Dans ce système existe une main-d’œuvre abondante en la personne des M.A.V. (mâles adultes valides), taillables et corvéables à merci, qui se voient « recrutés » temporairement pour des travaux d’intérêt public et qui, à la moindre occasion, connaissent la chicote (fouet en peau d’hippopotame). Ils ne se révoltent pas, la soumission aux divers chefs et sous-chefs est de mise et tout le monde s’y plie. L’auteur nous présente ainsi le jeune Benedikto et sa famille, la mère veuve, le frère et la sœur plus jeunes, évoluant dans un monde rural traditionnel, avec ses valeurs de solidarité familiale, de sens des responsabilités, d’amitié et de fidélité. Un monde où la soumission résignée des uns va de paire avec l’oppression tyrannique des autres. Nous sont donnés à voir l’obséquiosité devant les dirigeants et l’attitude impitoyable envers les administrés, la corruption et les petits « cadeaux », la bière de sorgho qui coule à flots, les rituels à respecter en cas de visite, les fêtes où se côtoient le  peuple traditionnel, les « évolués » (qui parlent français avec les Européens), les notables et les Blancs…

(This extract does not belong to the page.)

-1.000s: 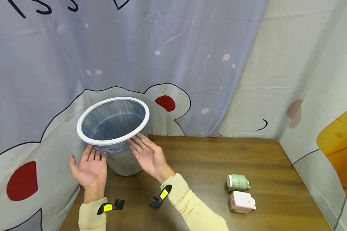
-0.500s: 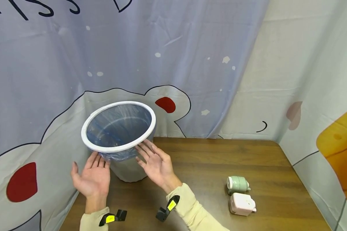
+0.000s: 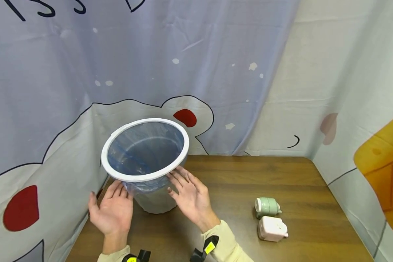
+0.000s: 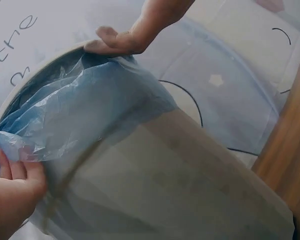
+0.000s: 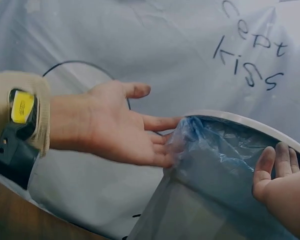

Benedikto est amené à s’exiler en Ouganda pour échapper à la justice, qui le poursuit pour une peccadille (la disparition d’une pompe à vélo dont il avait la garde). L’Ouganda, sous domination anglaise, offre à ceux qui y travaillent des avantages que l’on n’a pas au Burundi : des rémunérations pour les tâches effectuées et une possibilité d’avancement. Les exilés s’en reviennent au pays avec des cadeaux pour la famille et les amis… mais en même temps, ils sont l’objet d’un certain mépris.

Par ce roman, l’auteur veut faire connaître son pays à travers une fiction mais il ne fait pas allusion au conflit ethnique Hutu-Tutsi, latent à l’époque concernée par le récit et qui n’a explosé qu’après l’indépendance et l’abolition de la monarchie. Il s’intéresse à la pauvreté, à l’ignorance, à l’injustice, plutôt qu’aux clivages ethniques, comme sources de difficultés potentielles pour le pays. Pourtant, sa seconde arrestation, survenue le 2 mai 1972 dans le cadre de la répression du soulèvement hutu du 29 avril 1972, lui sera fatale : il sera exécuté endéans les quelques jours…

Le roman a donc un aspect social plutôt que politique. C’est la vie quotidienne d’un peuple qui  nous est dévoilée. L’esprit de solidarité des Barundi, quand les amis et voisins font équipe pour bâtir la maison du futur marié en un temps record. Le sens des responsabilités, quand l’oncle de Benedikto, Rukundo (dont le nom signifie amour) se démène pour protéger son neveu. Mais aussi l’oppression acceptée par le peuple, la lenteur tranquille de la vie, les discussions où fourmillent les non-dits, les expressions imagées, les palabres, les « nous allons étudier le cas »… qui remettent à plus tard les décisions.

Nous découvrons peu à peu l’esprit burundais traduit pour nous en français. Mais les dialogues en français ne me semblent pas rendre vraiment la couleur du langage africain, chantant, modulé, dépaysant, fantaisiste. Or, dans un roman, les seuls éléments qui donnent  l’ambiance, ce sont les mots et leur musique. Le français n’est sûrement pas la langue idéale pour rendre l’âme de l’Afrique frémissante, vibrante, haute en couleur. Il est trop raisonnable pour rendre l’intensité émotionnelle. On ne transmue pas un esprit africain en langage européen. Les cultures sont trop différentes, enracinées dans des terreaux incompatibles. L’Afrique nous apparaît donc un peu voilée, habillée de nos sages mots occidentaux. Reste qu’à travers les mots, les descriptions de paysages, de fêtes, l’analyse des sentiments et des actions, cette relation de la vie quotidienne offre un charme indéniable. L’on prend plaisir à découvrir l’histoire du pays et de ses habitants, on se passionne pour le sort du jeune Benedikto obligé de s’exiler, et qui  ne rêve que de retour au pays.

Pour terminer, il faut citer la préface de Marc Quaghebeur, les témoignages de Jean-Marie Van Bol et Aloys Rwiyegura, ainsi que la postface de François Cimpaye (fils aîné de Joseph), qui nous donnent divers éclairages sur l’auteur et sur l’œuvre. Sans oublier l’album de photos de l’écrivain, qui achève de nous le rendre proche.